I ricercatori hanno anche aggiunto l'RNA estratto dai campioni dei pazienti al test FIND-IT in una cartuccia microfluidica, per vedere se questo test può essere adattato per essere eseguito su un dispositivo portatile. Utilizzando un piccolo dispositivo con una fotocamera, potrebbero rilevare l'RNA di SARS-CoV-2 estratto dai campioni dei pazienti con una sensibilità che catturerebbe le infezioni da COVID-19 al loro apice.

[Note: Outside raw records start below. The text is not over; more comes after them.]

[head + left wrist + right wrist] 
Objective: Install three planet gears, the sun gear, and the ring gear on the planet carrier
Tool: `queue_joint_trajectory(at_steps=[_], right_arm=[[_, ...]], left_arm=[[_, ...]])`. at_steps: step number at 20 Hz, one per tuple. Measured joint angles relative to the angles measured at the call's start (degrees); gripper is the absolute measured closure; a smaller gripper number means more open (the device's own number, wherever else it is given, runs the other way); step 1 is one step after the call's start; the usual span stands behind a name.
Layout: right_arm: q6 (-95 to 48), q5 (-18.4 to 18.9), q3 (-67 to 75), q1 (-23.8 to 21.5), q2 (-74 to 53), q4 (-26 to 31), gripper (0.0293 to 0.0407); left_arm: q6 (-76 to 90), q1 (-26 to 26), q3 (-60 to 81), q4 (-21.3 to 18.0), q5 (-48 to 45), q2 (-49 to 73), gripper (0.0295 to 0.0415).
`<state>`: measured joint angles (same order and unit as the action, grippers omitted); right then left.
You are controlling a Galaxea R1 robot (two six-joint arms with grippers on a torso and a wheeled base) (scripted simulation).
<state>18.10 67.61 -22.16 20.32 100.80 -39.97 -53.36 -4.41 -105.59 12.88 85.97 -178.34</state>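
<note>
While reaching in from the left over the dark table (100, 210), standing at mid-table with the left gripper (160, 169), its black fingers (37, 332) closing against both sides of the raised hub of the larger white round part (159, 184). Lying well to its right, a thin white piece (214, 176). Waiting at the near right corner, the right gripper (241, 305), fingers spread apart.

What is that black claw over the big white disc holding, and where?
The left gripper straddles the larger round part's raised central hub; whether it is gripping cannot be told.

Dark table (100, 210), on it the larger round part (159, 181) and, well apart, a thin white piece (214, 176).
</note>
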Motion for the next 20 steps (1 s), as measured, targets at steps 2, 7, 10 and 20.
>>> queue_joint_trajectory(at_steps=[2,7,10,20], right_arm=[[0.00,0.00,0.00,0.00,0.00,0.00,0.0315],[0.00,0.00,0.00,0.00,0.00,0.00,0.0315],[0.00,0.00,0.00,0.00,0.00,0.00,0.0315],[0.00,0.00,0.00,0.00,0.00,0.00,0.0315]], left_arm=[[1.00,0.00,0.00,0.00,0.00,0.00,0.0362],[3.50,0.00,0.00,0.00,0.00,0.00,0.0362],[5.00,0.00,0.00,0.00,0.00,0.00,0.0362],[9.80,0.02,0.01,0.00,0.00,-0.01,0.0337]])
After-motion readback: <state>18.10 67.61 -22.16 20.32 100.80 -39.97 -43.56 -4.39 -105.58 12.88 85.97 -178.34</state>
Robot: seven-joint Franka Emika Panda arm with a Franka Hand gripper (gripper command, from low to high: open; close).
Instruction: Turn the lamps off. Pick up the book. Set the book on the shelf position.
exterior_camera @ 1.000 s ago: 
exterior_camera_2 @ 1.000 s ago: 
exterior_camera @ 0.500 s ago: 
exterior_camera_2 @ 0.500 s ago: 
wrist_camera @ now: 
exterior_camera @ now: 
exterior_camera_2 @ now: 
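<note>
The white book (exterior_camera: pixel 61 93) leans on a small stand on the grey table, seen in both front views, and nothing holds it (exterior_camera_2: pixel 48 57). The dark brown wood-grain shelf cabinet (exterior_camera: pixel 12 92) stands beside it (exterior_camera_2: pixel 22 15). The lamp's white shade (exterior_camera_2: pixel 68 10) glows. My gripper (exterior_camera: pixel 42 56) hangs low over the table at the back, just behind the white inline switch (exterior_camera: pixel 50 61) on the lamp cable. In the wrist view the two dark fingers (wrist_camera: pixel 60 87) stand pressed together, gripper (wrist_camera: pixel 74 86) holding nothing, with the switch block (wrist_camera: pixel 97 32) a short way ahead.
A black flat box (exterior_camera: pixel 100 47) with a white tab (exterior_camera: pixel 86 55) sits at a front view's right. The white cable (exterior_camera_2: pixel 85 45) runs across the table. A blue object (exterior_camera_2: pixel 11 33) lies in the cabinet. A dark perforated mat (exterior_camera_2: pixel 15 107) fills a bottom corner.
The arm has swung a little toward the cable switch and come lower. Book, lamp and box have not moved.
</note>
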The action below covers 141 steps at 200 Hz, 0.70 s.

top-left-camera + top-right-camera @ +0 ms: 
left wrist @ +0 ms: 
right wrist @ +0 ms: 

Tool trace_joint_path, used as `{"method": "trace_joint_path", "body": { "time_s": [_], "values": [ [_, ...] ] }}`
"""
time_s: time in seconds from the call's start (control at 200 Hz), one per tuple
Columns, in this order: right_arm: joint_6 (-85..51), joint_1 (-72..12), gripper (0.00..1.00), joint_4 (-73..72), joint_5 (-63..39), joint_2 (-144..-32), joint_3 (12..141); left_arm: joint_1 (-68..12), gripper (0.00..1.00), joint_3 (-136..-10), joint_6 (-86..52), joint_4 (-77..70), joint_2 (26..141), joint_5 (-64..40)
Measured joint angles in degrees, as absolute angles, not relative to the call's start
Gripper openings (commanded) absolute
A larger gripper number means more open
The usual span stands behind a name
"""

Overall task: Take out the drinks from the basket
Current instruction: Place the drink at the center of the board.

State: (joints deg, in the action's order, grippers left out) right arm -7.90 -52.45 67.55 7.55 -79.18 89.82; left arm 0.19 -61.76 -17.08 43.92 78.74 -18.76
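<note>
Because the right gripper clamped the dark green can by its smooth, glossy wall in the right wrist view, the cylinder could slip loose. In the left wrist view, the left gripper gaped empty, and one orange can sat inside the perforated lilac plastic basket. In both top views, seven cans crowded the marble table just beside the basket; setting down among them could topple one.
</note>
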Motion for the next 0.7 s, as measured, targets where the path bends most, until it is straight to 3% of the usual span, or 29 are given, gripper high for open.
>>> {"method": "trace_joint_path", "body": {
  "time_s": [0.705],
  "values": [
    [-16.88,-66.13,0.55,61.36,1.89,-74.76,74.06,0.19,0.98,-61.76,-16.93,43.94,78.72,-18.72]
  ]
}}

"Questo approccio nucleasi tandem—Cas13 più Csm6—combina tutto in un'unica reazione a una singola temperatura, 37 gradi Celsius, quindi non richiede riscaldamento ad alta temperatura o passaggi multipli, come è necessario per altre tecniche diagnostiche, " Liu ha detto. "Penso che questo apra le opportunità per più veloce, test più semplici che possono raggiungere una sensibilità paragonabile ad altre tecniche attuali e potrebbero potenzialmente raggiungere sensibilità ancora più elevate in futuro".
Lo sviluppo di questo metodo senza amplificazione per il rilevamento dell'RNA è il risultato di un riorientamento della ricerca all'interno dell'IGI quando la pandemia è iniziata verso i problemi di diagnosi e trattamento di COVID-19. In definitiva, cinque laboratori dell'UC Berkeley e due laboratori dell'UCSF sono stati coinvolti in questo progetto di ricerca, uno dei tanti all'interno dell'IGI.
"Quando abbiamo iniziato questo, speravamo di creare qualcosa che raggiungesse la parità con la PCR, ma non necessitava di amplificazione, quello sarebbe stato il sogno, "disse Selvaggio, che è stato il principale investigatore del progetto. "E dal punto di vista della sensibilità, avevamo circa diecimila volte il divario da saltare. L'abbiamo fatto circa mille volte; l'abbiamo abbassato di circa tre ordini di grandezza. Così, ci siamo quasi. Lo scorso aprile, quando stavamo davvero iniziando a mapparlo, sembrava quasi impossibile".